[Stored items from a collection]
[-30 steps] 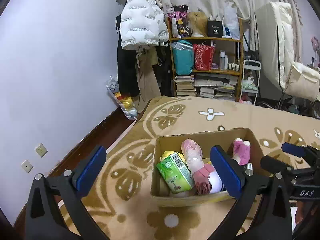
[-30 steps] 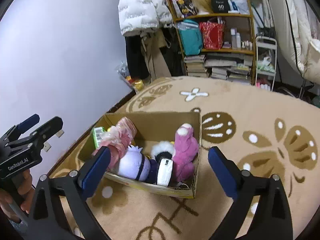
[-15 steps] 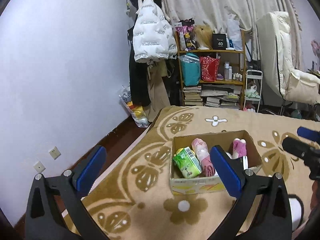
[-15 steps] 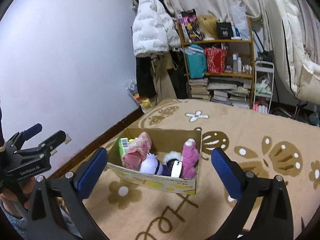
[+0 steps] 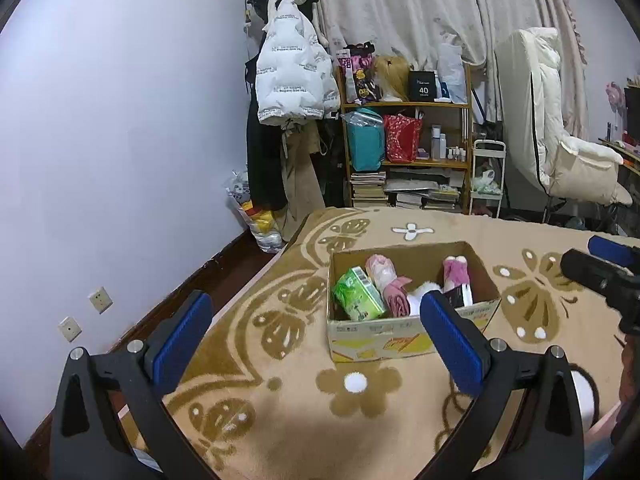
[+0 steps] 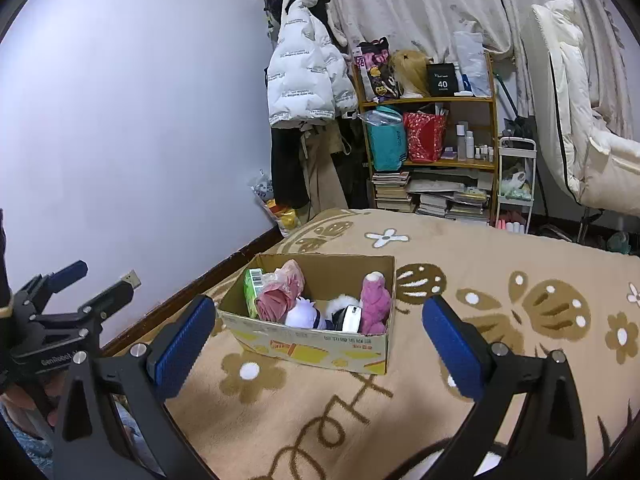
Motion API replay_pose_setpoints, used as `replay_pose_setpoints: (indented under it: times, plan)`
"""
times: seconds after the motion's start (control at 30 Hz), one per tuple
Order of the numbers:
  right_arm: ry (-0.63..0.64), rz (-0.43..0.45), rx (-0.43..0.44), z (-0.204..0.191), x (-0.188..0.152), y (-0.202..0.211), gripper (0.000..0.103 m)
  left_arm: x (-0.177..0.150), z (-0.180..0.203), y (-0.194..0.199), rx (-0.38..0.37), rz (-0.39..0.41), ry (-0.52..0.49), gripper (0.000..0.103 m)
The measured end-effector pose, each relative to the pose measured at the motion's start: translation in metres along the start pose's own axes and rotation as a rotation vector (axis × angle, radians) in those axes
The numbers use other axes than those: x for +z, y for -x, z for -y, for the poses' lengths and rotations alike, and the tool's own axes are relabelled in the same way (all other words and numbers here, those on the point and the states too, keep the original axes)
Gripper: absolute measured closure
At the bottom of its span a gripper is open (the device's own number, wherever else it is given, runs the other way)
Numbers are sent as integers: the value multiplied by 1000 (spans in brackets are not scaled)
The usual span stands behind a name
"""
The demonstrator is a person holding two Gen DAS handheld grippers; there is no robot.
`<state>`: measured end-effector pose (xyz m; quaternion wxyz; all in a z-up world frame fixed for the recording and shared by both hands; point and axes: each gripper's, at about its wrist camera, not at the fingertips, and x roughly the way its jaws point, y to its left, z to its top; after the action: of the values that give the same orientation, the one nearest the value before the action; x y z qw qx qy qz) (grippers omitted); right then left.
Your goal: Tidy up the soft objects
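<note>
1. Both grippers have pulled back and up from the cardboard box over the last second; a second ago the box filled the lower middle of each wrist view, now it sits smaller and farther off on the patterned blanket, with bare blanket between it and the fingertips.
2. The left gripper has its jaws wide apart and holds nothing; the right gripper likewise stands wide apart and empty; each also shows at the edge of the other's view, well clear of the box.
3. The soft things lie inside the box and have not shifted: a green tissue pack at its left end, a pink bundle in clear wrap just beside it, a white and purple plush in the middle, a small black and white item touching it, and a pink plush toy upright against the right wall.
4. No loose soft object shows on the blanket in either view; what lies beneath the cameras is hidden.
5. My reading: empty jaws backing off from a filled box suggest the packing is done, or nearly so; if anything remains it must be out of view, and the grippers would have to turn to find it.
</note>
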<state>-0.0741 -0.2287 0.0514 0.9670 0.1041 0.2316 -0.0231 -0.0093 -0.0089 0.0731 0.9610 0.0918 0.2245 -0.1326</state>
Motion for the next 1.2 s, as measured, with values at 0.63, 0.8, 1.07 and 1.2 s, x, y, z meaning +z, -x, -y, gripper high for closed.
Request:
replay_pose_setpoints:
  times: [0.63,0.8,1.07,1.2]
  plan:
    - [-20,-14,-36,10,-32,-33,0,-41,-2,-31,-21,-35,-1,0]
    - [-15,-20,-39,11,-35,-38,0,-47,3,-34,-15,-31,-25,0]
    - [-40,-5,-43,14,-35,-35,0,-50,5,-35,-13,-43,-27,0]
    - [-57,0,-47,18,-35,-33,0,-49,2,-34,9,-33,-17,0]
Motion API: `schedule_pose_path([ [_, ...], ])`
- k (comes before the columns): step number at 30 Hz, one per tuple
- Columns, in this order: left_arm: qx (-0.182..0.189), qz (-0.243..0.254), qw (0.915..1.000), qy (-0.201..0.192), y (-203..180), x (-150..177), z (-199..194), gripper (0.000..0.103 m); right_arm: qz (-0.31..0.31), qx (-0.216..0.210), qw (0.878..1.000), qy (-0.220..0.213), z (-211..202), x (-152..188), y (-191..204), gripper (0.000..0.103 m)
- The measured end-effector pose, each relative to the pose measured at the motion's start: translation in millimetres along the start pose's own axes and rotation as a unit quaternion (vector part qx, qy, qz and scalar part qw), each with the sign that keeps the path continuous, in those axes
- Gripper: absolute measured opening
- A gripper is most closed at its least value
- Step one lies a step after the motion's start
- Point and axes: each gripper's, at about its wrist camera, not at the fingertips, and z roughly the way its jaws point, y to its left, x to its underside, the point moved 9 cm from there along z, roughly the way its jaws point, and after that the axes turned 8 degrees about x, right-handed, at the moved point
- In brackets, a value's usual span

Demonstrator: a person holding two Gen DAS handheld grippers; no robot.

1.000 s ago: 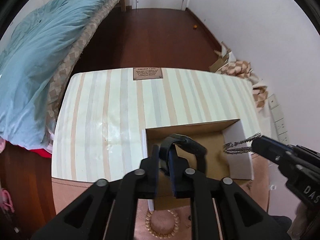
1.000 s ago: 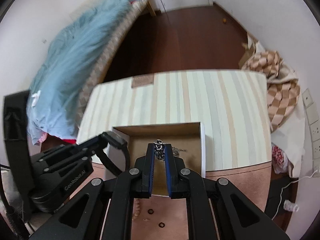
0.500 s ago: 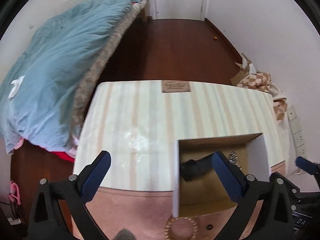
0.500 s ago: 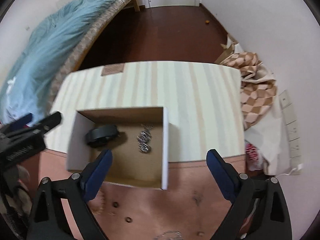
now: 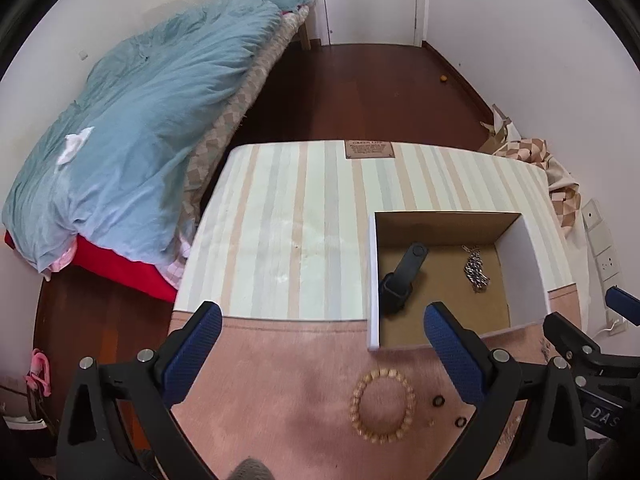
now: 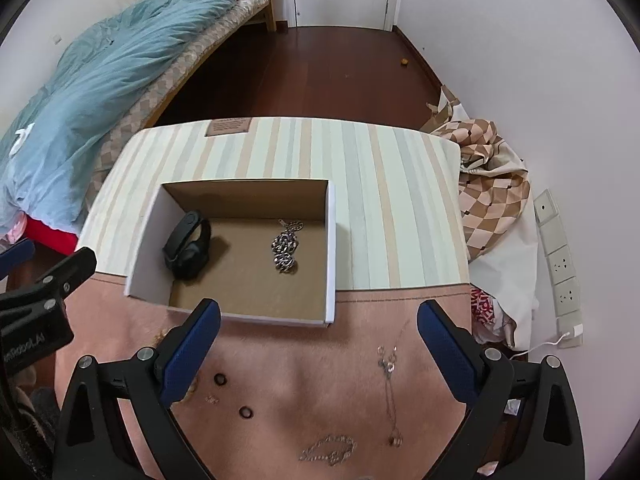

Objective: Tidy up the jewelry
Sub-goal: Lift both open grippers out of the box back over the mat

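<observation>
Two pieces, a black band (image 6: 188,245) and silver chain (image 6: 285,247), lay in the box (image 6: 331,248); both the left gripper (image 5: 323,345) and right gripper (image 6: 318,345) hung spread and empty, so next likely came the bead bracelet (image 5: 382,405) on the bench (image 5: 304,392)

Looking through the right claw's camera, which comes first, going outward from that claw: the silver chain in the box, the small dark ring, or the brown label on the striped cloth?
1. Small dark ring, on the pink cloth between the right claw fingers.
2. Silver chain, inside the box.
3. Brown label, at the striped cloth's far edge.
</observation>
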Motion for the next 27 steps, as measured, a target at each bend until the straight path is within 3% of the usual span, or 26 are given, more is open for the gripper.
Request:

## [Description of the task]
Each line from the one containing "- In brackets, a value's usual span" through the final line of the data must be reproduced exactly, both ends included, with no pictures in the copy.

## [Your solution]
- In brackets, a value's usual span

Demonstrator: a person holding two Gen DAS handheld grippers; no robot.

1.000 s ago: 
1.000 s ago: 
0.500 s ago: 
0.500 s ago: 
now: 
now: 

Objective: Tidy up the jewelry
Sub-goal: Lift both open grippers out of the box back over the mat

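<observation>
Two pieces, a black band (image 6: 188,245) and silver chain (image 6: 285,247), lay in the box (image 6: 331,248); both the left gripper (image 5: 323,345) and right gripper (image 6: 318,345) hung spread and empty, so next likely came the bead bracelet (image 5: 382,405) on the bench (image 5: 304,392)

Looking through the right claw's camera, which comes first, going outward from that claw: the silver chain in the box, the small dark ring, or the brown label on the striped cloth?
1. Small dark ring, on the pink cloth between the right claw fingers.
2. Silver chain, inside the box.
3. Brown label, at the striped cloth's far edge.
</observation>
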Motion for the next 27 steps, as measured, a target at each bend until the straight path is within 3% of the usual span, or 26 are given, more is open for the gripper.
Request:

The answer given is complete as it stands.